Le présent PLFSS comporte en revanche, une fois encore, plusieurs dispositions relatives aux assurances complémentaires. Nous assistons depuis deux ans à une addition de mesures susceptibles de modifier en profondeur l’organisation et le fonctionnement de la protection maladie. Ces changements interviennent par touches successives, sans que l’on perçoive véritablement leur cohérence d’ensemble, ni la finalité visée. S’agit-il de renforcer le rôle des organismes complémentaires, quitte à réduire le libre choix des assurés ? S’agit-il, dès lors qu’ils assureront une couverture généralisée, de regrouper les intervenants du secteur en réduisant leur nombre ?

Ne devra-t-on pas se poser la question du maintien d’un double niveau d’assurance, de base et complémentaire ? Des voix s’élèvent déjà pour appeler à une simplification drastique, au sein d’un régime universel d’assurance maladie, avec, à la clef, une économie sur les coûts de gestion.

Comme la commission, tous les groupes politiques de notre assemblée, sauf un, souhaitent la suppression de l’article 21 du projet de loi. Cette disposition suscite la controverse, malgré l’objectif de progrès qu’elle affiche. C’est le signe, me semble-t-il, que les clarifications nécessaires n’ont pas été apportées et que les impacts sont difficiles à mesurer.

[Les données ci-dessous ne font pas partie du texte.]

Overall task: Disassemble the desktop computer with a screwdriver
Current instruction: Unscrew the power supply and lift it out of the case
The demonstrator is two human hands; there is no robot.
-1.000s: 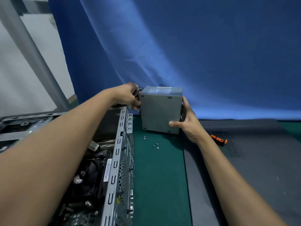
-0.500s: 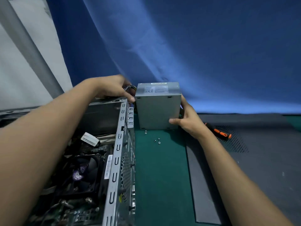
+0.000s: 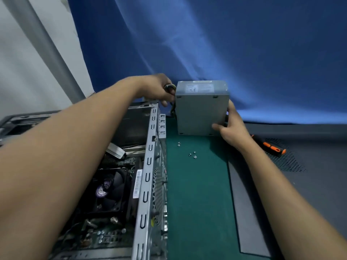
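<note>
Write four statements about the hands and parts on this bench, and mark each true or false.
1. The grey power supply is outside the computer case. True.
2. The right hand holds the screwdriver. False: it grips the power supply's right edge, and the screwdriver lies on the dark panel to the right.
3. Loose screws lie on the green mat. True.
4. The left hand lies flat on the green mat. False: it grips the cables at the power supply's left side.
</note>
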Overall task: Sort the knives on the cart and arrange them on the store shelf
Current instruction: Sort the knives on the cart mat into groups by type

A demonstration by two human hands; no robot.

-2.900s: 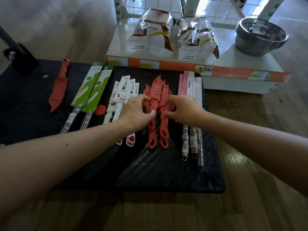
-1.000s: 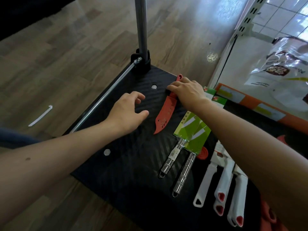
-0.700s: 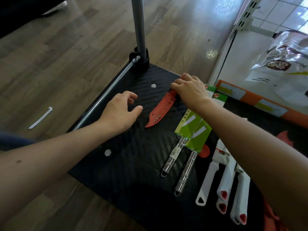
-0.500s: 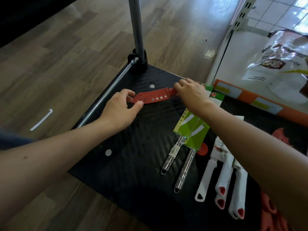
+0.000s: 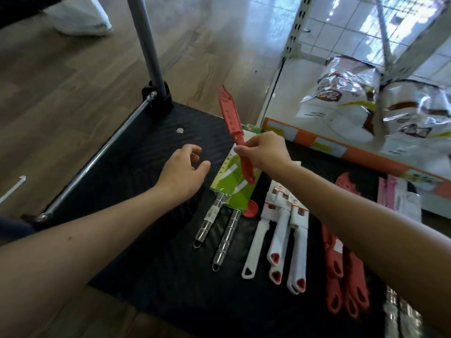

Voilà, mes chers collègues, les raisons, très brièvement résumées, pour lesquelles la commission des affaires sociales propose au Sénat de rejeter les objectifs de recettes et de dépenses du PLFSS pour 2016. Elle présentera des amendements sur plusieurs articles et vous demandera d’adopter un projet modifié, car elle ne saurait valider les orientations proposées par le Gouvernement.

Enfin, permettez-moi d’ajouter qu’il s’agit du douzième PLFSS sur lequel je suis amené à me prononcer. Comme souvent, il comporte des mesures intéressantes et d’autres que certains qualifieront de « mesurettes ». Comme toujours, il vise une meilleure maîtrise des dépenses de soins, mais le déficit de l’assurance maladie perdure à un niveau très élevé.

Les PLFSS se succèdent donc sans que soit garanti un financement de notre système de santé à la fois pérenne et moins pénalisant pour la compétitivité de nos entreprises. Or, au-delà des ajustements opérés d’une année sur l’autre, il faudra bien un jour, me semble-t-il, traiter globalement cette question, en utilisant de manière beaucoup plus rationnelle des moyens aujourd’hui dispersés entre les caisses de sécurité sociale et les organismes complémentaires.